In the listing below, print exactly the lines between the line holding "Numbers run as" and the line holding "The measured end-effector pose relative", inclusive, and no more.

*** EXERCISE INPUTS ***

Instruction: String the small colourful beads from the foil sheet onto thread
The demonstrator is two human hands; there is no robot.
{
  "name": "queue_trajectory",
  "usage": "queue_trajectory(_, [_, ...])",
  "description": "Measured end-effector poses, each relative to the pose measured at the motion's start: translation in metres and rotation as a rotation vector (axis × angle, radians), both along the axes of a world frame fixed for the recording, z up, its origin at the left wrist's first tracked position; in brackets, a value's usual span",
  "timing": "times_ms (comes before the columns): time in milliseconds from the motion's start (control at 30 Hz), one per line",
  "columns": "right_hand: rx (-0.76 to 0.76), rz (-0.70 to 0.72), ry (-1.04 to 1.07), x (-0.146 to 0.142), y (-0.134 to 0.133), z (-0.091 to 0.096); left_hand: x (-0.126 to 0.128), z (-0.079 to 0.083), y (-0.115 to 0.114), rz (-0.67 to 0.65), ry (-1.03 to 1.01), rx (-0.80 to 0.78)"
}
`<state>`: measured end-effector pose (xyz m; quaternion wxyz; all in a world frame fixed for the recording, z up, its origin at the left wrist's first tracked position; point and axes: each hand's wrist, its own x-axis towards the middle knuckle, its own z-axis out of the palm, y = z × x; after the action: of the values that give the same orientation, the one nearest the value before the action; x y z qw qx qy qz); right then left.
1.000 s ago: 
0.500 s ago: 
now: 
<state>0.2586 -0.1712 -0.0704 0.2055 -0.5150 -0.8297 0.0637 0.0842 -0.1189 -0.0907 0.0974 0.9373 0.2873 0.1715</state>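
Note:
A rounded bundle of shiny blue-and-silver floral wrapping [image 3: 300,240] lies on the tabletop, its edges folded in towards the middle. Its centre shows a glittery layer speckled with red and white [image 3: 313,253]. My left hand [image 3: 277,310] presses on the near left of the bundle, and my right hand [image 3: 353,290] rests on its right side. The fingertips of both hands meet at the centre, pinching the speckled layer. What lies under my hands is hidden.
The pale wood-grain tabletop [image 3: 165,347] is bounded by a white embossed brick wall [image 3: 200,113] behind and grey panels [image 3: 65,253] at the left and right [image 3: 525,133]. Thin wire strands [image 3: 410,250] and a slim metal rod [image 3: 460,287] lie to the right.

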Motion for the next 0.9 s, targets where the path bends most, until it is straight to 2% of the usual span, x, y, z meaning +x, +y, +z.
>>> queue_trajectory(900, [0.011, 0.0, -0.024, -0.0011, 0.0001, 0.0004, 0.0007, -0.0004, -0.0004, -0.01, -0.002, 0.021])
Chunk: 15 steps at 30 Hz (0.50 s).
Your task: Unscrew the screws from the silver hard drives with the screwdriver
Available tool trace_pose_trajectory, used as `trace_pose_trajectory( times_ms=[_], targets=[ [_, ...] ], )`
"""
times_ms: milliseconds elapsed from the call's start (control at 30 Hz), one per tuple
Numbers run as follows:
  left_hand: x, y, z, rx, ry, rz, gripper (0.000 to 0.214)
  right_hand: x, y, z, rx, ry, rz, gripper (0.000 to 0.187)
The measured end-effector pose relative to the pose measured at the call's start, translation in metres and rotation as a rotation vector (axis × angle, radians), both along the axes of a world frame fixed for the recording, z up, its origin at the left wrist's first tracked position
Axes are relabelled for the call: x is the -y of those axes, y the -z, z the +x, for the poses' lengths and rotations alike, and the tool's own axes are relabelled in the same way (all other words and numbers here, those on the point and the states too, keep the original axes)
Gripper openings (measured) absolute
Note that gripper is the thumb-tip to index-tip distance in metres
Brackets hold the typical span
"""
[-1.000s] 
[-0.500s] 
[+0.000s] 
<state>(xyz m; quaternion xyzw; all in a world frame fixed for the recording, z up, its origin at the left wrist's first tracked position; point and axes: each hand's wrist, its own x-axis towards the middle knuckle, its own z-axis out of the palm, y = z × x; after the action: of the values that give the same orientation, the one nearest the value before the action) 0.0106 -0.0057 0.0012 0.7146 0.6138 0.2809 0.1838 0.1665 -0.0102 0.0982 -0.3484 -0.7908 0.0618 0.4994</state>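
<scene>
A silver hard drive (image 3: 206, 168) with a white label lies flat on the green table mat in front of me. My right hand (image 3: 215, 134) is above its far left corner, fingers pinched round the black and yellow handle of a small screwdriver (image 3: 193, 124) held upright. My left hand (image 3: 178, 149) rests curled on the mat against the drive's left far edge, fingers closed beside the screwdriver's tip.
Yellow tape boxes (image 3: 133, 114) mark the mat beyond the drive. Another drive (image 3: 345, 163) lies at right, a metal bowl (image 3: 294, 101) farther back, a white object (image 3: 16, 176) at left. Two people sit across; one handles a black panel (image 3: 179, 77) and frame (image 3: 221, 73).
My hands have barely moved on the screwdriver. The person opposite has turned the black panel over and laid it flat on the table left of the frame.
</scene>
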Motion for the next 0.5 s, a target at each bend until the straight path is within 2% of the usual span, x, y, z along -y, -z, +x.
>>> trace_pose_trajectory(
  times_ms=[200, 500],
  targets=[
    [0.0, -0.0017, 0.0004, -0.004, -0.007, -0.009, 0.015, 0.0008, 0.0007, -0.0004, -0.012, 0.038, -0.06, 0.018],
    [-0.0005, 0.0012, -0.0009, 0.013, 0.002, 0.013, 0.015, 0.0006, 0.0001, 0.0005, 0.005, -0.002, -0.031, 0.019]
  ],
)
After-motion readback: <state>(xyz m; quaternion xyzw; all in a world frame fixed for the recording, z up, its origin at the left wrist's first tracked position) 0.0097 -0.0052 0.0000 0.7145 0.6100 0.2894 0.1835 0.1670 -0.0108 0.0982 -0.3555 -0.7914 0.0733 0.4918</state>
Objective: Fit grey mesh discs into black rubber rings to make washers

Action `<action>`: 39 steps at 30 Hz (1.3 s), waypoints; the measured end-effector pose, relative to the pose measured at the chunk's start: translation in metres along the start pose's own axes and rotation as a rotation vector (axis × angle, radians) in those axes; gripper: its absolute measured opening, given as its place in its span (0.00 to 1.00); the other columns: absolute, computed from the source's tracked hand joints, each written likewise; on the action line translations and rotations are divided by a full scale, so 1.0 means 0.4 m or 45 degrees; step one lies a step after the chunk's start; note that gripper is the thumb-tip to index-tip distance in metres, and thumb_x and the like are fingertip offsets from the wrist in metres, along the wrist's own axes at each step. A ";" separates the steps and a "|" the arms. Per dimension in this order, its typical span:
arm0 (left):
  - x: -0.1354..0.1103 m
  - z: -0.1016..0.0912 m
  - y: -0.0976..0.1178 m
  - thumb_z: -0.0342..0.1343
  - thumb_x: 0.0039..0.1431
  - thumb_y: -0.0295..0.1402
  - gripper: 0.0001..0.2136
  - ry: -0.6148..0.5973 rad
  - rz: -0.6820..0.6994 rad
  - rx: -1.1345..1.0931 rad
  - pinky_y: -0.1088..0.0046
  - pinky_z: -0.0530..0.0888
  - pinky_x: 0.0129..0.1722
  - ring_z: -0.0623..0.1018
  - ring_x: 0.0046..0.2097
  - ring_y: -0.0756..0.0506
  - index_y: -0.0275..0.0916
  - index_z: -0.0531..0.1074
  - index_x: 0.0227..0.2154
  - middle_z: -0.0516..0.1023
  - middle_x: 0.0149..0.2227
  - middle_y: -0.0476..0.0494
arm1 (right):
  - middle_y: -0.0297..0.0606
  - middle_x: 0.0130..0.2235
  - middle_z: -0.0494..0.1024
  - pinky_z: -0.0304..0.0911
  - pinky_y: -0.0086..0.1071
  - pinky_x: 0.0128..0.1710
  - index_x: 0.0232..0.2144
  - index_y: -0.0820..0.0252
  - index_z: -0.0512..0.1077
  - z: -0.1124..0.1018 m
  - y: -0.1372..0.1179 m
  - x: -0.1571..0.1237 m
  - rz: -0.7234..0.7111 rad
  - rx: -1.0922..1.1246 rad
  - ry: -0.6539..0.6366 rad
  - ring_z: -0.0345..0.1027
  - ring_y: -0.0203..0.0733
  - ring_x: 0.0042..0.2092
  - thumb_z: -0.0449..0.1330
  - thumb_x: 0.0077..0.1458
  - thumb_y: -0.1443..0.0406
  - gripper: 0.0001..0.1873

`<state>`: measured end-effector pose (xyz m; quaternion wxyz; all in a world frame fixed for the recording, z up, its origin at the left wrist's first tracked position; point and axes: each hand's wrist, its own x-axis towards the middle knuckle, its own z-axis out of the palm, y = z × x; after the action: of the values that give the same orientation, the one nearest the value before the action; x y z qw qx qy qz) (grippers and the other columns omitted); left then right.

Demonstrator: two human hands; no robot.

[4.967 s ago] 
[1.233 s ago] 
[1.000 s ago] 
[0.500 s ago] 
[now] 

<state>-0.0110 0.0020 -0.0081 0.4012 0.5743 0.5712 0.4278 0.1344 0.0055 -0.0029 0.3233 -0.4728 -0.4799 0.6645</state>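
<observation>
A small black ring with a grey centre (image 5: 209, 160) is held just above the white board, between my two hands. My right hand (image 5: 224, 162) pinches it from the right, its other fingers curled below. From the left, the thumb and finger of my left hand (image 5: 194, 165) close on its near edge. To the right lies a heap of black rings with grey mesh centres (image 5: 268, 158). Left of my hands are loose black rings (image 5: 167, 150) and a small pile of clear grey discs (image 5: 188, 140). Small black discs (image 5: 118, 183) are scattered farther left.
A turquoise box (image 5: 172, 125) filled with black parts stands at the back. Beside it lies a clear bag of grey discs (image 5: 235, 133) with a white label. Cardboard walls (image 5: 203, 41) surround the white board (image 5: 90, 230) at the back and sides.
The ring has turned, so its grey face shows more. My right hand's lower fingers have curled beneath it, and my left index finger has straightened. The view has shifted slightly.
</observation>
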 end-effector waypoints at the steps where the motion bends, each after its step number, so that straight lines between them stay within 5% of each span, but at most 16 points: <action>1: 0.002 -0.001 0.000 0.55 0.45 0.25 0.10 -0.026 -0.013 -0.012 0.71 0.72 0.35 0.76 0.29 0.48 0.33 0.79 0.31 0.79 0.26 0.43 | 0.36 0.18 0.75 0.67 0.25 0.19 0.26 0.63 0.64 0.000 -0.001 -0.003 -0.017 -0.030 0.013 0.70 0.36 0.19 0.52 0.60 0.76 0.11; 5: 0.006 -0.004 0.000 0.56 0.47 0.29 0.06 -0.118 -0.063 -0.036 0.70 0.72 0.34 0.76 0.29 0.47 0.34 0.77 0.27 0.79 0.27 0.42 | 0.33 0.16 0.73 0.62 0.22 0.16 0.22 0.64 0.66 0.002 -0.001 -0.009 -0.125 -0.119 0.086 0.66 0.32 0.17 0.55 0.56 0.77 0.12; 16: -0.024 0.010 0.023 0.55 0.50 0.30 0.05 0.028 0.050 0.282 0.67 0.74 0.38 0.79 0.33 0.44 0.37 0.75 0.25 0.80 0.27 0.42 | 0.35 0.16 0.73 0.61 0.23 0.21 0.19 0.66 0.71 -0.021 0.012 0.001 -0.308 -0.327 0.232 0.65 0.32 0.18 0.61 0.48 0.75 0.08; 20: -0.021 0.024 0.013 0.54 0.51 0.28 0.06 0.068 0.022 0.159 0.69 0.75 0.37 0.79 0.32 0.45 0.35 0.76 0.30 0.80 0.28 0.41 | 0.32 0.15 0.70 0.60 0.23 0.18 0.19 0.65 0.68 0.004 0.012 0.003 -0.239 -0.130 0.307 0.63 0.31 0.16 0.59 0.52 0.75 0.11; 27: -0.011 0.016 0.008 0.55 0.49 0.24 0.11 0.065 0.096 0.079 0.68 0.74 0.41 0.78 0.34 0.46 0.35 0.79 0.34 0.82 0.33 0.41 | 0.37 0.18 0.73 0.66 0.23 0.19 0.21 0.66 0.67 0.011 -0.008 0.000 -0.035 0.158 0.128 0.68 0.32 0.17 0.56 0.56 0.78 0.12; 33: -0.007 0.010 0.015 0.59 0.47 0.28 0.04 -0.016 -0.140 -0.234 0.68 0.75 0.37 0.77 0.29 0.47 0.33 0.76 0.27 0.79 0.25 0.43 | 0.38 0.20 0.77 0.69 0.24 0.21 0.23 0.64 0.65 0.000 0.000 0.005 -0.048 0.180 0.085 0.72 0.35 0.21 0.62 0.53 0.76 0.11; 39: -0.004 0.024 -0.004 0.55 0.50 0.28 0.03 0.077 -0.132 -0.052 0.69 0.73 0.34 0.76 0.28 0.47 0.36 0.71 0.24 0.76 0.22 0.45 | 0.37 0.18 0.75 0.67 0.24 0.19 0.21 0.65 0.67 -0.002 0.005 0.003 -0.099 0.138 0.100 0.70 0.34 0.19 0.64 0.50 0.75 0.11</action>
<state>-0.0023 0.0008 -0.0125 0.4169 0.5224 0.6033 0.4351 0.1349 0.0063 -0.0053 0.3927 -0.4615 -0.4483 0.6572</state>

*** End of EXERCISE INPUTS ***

**SOLUTION FOR THIS PROBLEM:**
Numbers run as follows:
  left_hand: x, y, z, rx, ry, rz, gripper (0.000 to 0.214)
  right_hand: x, y, z, rx, ry, rz, gripper (0.000 to 0.187)
The measured end-effector pose relative to the pose measured at the call's start, translation in metres and rotation as a rotation vector (axis × angle, radians), both along the axes of a world frame fixed for the recording, z up, its origin at the left wrist's first tracked position

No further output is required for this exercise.